Task prompt: Repeat exactly, and only, the lines below starting at the line that contains "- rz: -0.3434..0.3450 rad" and ending at the line that contains "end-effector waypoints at", inclusive of both.

Top of Data supplied

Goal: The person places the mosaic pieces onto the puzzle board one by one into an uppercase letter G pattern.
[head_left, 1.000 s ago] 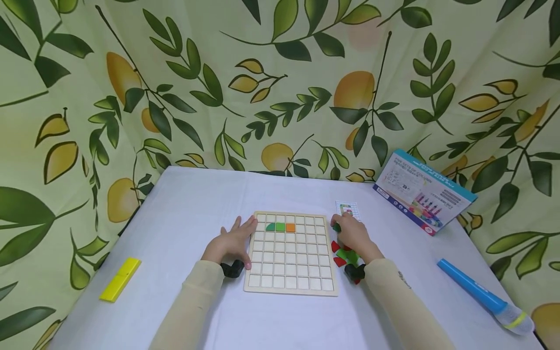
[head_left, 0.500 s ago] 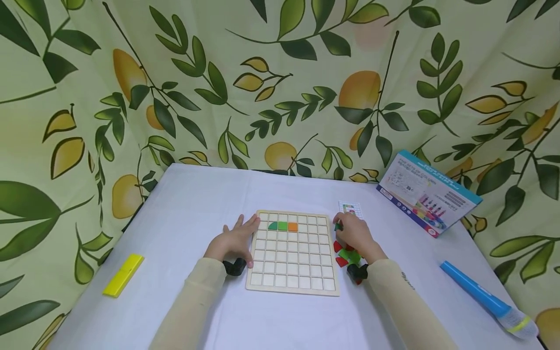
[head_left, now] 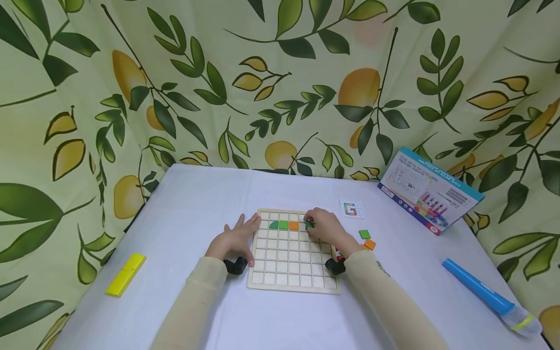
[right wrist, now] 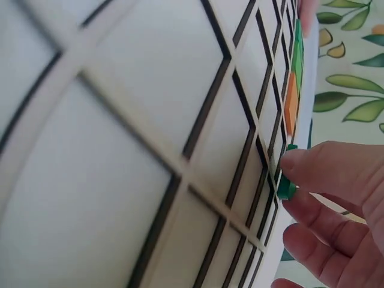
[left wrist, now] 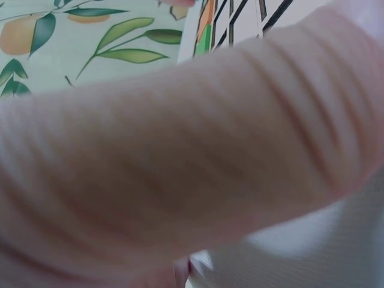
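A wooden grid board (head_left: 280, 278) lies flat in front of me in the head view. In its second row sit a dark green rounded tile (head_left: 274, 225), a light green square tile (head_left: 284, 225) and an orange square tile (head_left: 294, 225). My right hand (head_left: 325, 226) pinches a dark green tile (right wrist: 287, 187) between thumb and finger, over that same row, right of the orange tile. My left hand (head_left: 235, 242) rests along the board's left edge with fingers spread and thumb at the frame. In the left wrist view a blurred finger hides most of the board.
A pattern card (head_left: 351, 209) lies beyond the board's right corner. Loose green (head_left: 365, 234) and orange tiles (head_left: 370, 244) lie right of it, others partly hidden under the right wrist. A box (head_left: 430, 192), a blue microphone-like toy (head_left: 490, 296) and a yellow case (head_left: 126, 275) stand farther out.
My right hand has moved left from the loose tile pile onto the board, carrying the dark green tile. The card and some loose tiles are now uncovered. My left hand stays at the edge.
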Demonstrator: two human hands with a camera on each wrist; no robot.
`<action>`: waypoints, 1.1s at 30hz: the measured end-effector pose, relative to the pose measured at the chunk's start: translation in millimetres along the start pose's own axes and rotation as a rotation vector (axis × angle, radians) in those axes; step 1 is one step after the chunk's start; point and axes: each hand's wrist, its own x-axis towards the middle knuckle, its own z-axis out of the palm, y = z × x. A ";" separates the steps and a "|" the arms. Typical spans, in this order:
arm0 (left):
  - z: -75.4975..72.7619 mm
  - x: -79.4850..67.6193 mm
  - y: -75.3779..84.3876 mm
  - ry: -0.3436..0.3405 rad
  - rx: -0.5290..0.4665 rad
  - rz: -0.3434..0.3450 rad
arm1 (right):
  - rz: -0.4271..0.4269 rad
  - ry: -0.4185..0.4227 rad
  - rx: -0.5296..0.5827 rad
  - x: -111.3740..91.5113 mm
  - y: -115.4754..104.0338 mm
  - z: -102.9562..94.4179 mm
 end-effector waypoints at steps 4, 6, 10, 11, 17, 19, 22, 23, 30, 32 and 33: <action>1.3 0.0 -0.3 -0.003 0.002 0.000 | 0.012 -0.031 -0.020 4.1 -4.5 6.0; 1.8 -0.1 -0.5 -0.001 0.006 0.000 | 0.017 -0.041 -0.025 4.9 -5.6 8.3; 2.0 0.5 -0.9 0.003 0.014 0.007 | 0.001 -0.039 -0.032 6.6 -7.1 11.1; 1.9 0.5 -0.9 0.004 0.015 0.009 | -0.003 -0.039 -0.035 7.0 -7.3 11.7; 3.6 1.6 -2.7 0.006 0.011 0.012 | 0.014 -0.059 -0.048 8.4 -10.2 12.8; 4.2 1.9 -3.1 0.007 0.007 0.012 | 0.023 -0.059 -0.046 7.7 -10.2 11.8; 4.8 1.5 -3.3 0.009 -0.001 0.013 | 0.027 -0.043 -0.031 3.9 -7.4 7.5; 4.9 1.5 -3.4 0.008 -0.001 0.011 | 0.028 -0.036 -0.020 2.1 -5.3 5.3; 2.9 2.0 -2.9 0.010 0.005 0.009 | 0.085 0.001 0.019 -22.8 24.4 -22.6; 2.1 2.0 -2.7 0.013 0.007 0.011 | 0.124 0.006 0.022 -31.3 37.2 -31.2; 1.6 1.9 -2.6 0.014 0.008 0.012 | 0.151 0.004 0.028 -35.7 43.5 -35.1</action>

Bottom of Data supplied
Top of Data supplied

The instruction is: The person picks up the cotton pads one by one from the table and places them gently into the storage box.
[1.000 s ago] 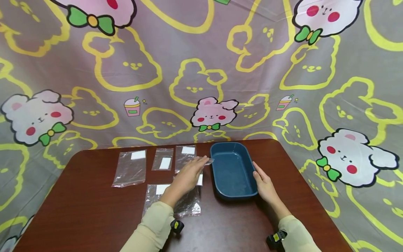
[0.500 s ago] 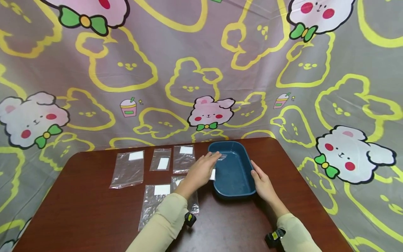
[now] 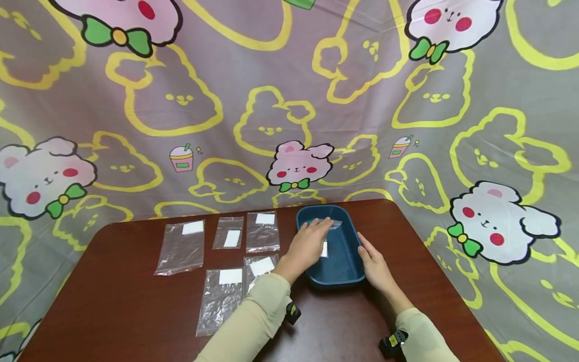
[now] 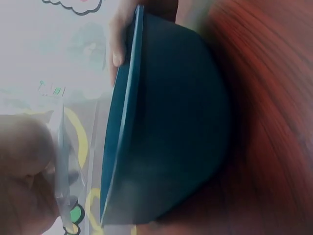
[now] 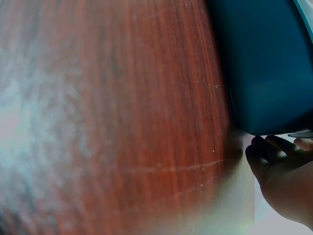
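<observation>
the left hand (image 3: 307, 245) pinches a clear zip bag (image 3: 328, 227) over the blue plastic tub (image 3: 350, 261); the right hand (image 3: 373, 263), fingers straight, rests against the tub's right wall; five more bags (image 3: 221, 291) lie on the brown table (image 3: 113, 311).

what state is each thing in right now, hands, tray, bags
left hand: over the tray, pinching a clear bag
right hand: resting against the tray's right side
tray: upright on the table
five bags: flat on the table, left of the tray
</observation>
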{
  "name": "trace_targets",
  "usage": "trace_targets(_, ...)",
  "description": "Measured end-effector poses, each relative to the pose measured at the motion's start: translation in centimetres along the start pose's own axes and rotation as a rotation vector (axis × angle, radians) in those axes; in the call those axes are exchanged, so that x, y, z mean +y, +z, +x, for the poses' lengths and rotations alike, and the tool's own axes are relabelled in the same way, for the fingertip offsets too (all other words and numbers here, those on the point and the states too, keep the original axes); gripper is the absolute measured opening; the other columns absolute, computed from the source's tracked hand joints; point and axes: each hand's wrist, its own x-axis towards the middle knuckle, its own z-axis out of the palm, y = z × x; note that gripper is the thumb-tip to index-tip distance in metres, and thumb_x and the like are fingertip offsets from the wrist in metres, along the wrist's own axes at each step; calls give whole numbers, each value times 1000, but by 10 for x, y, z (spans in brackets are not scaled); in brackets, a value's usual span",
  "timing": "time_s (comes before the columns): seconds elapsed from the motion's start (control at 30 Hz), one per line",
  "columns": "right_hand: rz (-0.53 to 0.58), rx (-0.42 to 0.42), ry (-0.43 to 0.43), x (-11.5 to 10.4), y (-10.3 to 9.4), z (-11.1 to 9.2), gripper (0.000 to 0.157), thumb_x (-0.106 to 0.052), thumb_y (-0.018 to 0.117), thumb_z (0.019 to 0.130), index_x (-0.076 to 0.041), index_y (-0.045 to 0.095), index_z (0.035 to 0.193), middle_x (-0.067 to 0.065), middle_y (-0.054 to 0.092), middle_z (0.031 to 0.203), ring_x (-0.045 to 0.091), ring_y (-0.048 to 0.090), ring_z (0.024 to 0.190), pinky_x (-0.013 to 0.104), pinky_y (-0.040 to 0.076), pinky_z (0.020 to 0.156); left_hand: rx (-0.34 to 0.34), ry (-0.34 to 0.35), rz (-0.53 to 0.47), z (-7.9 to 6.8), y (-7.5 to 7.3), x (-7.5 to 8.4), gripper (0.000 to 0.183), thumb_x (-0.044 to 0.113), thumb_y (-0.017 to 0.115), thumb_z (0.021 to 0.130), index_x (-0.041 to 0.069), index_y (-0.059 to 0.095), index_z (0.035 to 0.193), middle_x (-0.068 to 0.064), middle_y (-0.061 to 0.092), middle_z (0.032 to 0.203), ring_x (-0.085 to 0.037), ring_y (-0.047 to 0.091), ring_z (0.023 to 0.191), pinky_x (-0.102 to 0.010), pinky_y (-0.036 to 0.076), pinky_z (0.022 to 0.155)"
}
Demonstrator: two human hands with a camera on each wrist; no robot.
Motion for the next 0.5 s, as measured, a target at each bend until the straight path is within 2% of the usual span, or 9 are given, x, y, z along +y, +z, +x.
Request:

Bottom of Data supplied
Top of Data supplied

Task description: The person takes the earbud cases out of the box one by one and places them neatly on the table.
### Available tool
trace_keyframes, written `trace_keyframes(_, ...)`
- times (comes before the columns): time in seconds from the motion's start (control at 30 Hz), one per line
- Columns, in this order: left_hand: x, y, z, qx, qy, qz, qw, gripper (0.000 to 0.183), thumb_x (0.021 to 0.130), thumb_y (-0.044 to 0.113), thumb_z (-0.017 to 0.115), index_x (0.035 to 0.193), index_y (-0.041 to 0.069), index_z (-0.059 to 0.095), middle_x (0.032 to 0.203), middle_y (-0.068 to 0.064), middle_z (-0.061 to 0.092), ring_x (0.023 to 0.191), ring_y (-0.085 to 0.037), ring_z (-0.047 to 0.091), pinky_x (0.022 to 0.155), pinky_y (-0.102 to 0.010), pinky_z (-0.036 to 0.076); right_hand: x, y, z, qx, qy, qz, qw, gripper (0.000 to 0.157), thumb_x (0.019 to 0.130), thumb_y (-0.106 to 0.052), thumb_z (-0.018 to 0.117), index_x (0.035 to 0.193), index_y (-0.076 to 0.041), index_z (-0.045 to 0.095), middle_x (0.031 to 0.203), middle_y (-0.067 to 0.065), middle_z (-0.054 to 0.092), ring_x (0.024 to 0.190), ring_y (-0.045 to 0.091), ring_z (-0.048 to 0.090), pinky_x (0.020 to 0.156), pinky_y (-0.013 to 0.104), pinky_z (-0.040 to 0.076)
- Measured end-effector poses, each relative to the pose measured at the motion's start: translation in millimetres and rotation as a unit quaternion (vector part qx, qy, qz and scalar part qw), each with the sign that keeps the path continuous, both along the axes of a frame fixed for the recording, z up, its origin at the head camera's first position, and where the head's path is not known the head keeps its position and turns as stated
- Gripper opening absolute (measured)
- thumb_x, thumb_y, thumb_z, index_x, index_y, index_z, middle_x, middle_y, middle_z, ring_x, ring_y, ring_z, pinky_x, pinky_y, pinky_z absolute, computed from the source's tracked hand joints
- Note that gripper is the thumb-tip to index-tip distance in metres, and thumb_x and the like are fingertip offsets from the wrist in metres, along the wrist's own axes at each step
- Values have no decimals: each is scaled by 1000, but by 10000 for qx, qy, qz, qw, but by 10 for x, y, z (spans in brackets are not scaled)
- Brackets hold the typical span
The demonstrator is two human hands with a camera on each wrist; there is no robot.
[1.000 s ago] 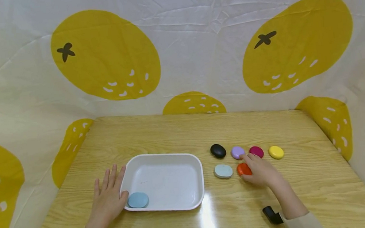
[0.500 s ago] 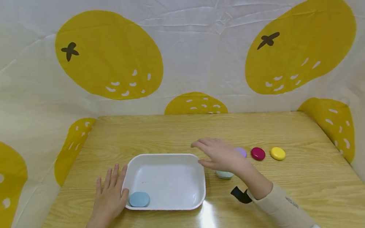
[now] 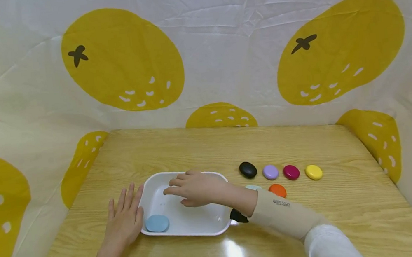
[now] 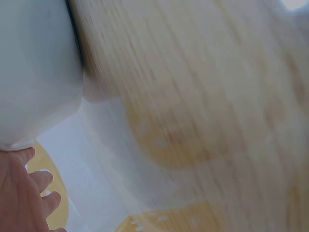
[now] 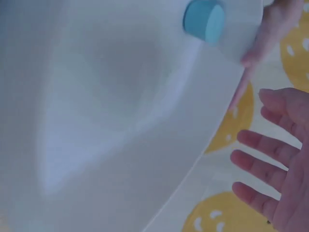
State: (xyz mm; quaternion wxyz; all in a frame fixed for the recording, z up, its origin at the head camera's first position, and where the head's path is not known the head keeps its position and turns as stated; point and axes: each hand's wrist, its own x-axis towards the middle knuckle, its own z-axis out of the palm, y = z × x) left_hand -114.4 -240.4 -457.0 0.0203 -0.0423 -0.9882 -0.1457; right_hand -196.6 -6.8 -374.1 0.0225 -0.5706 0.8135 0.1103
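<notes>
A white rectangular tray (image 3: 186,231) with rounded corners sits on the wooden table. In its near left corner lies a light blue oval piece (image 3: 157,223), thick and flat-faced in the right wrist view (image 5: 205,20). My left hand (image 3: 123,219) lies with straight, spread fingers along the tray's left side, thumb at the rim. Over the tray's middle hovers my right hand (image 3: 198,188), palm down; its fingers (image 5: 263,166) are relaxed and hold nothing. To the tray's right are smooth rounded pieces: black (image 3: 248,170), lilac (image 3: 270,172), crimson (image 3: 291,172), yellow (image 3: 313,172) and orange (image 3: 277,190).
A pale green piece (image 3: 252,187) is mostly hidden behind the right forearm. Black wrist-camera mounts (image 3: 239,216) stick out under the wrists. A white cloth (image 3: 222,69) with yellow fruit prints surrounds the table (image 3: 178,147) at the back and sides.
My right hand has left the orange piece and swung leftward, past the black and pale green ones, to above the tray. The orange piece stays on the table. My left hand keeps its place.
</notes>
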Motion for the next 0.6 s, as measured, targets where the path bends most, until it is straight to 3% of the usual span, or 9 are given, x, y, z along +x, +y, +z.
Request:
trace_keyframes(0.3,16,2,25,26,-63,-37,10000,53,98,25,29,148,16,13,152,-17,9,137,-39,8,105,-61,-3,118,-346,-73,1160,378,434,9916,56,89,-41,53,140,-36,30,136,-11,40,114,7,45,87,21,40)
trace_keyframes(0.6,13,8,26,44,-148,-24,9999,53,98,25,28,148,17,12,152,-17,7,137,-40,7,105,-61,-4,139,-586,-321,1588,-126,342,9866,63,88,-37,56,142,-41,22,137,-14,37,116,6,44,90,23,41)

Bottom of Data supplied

Your response:
  - rz: -0.3434..0.3450 rad
arm1 (right):
  - rz: -0.4271..0.4269 rad
  - ry: -0.4185..0.4227 rad
  - rx: -0.5296..0.5827 rad
  - x: -111.3740..91.5113 mm
  - y: -115.4754..104.0338 mm
  - z: -102.9562..94.4179 mm
 end-effector waypoints at steps 4, 6, 10, 11, 17, 19, 22, 23, 30, 32 and 33: <action>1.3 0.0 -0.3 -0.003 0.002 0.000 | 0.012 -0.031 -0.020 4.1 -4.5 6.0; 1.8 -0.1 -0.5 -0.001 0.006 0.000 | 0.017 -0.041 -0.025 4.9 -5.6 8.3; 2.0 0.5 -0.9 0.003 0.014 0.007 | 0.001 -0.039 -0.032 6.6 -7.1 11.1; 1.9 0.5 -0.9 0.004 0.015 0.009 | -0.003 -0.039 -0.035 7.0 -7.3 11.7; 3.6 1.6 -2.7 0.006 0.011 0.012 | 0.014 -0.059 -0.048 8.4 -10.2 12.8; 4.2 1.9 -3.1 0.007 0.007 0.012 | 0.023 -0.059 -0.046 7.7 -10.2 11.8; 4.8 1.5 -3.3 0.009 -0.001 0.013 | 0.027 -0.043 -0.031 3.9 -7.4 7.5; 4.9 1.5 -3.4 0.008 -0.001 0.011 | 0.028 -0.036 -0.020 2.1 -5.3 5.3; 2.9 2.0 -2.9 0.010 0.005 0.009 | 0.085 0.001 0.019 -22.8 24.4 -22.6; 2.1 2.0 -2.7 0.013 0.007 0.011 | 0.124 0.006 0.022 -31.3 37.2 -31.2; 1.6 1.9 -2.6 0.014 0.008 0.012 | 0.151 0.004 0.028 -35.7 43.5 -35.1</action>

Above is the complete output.